* **Available data**:

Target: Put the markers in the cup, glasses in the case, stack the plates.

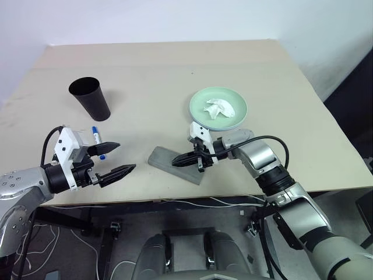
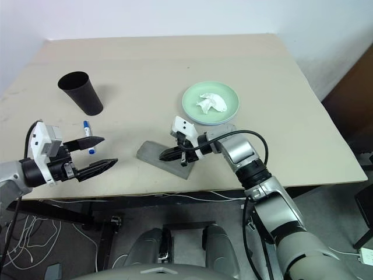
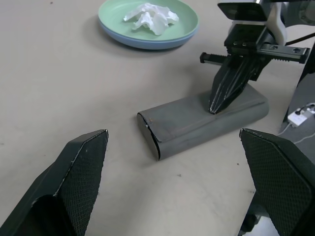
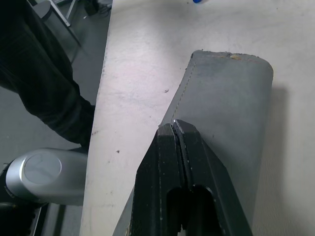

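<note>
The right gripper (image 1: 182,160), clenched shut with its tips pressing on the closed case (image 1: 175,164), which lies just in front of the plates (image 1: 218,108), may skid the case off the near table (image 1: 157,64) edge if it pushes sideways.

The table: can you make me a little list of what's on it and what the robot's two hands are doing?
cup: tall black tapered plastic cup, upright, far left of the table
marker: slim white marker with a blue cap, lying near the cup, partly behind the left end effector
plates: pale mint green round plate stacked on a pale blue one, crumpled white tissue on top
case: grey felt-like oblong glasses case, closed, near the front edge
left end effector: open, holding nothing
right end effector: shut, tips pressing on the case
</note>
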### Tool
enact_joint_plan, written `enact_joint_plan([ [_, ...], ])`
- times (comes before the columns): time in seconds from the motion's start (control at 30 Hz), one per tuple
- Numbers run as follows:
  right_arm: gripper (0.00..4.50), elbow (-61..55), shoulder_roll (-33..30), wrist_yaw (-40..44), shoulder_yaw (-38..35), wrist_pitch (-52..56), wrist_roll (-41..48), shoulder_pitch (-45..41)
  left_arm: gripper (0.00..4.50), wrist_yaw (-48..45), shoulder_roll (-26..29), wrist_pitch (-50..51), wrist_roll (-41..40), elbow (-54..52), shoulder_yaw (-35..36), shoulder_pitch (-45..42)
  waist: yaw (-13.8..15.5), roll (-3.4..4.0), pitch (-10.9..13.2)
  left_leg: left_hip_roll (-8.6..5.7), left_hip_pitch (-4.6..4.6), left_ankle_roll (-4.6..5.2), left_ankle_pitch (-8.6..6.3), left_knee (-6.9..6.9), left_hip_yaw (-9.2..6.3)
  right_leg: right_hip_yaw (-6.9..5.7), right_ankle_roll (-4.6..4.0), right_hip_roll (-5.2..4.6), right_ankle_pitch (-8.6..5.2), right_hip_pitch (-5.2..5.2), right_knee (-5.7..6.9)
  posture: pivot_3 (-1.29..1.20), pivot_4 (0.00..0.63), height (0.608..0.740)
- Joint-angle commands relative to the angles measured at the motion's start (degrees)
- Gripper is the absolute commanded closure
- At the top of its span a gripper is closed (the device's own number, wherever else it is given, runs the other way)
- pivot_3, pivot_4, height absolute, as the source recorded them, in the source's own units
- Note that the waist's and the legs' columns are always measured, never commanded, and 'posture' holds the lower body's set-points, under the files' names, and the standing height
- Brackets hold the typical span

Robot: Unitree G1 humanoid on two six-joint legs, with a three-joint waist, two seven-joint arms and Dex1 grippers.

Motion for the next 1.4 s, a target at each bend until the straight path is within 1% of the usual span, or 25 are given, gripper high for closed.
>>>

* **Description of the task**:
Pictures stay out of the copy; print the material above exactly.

* **Task answer**:
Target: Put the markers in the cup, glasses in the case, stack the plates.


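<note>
The right gripper (image 1: 182,160), clenched shut with its tips pressing on the closed case (image 1: 175,164), which lies just in front of the plates (image 1: 218,108), may skid the case off the near table (image 1: 157,64) edge if it pushes sideways.

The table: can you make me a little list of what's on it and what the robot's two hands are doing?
cup: tall black tapered plastic cup, upright, far left of the table
marker: slim white marker with a blue cap, lying near the cup, partly behind the left end effector
plates: pale mint green round plate stacked on a pale blue one, crumpled white tissue on top
case: grey felt-like oblong glasses case, closed, near the front edge
left end effector: open, holding nothing
right end effector: shut, tips pressing on the case
</note>
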### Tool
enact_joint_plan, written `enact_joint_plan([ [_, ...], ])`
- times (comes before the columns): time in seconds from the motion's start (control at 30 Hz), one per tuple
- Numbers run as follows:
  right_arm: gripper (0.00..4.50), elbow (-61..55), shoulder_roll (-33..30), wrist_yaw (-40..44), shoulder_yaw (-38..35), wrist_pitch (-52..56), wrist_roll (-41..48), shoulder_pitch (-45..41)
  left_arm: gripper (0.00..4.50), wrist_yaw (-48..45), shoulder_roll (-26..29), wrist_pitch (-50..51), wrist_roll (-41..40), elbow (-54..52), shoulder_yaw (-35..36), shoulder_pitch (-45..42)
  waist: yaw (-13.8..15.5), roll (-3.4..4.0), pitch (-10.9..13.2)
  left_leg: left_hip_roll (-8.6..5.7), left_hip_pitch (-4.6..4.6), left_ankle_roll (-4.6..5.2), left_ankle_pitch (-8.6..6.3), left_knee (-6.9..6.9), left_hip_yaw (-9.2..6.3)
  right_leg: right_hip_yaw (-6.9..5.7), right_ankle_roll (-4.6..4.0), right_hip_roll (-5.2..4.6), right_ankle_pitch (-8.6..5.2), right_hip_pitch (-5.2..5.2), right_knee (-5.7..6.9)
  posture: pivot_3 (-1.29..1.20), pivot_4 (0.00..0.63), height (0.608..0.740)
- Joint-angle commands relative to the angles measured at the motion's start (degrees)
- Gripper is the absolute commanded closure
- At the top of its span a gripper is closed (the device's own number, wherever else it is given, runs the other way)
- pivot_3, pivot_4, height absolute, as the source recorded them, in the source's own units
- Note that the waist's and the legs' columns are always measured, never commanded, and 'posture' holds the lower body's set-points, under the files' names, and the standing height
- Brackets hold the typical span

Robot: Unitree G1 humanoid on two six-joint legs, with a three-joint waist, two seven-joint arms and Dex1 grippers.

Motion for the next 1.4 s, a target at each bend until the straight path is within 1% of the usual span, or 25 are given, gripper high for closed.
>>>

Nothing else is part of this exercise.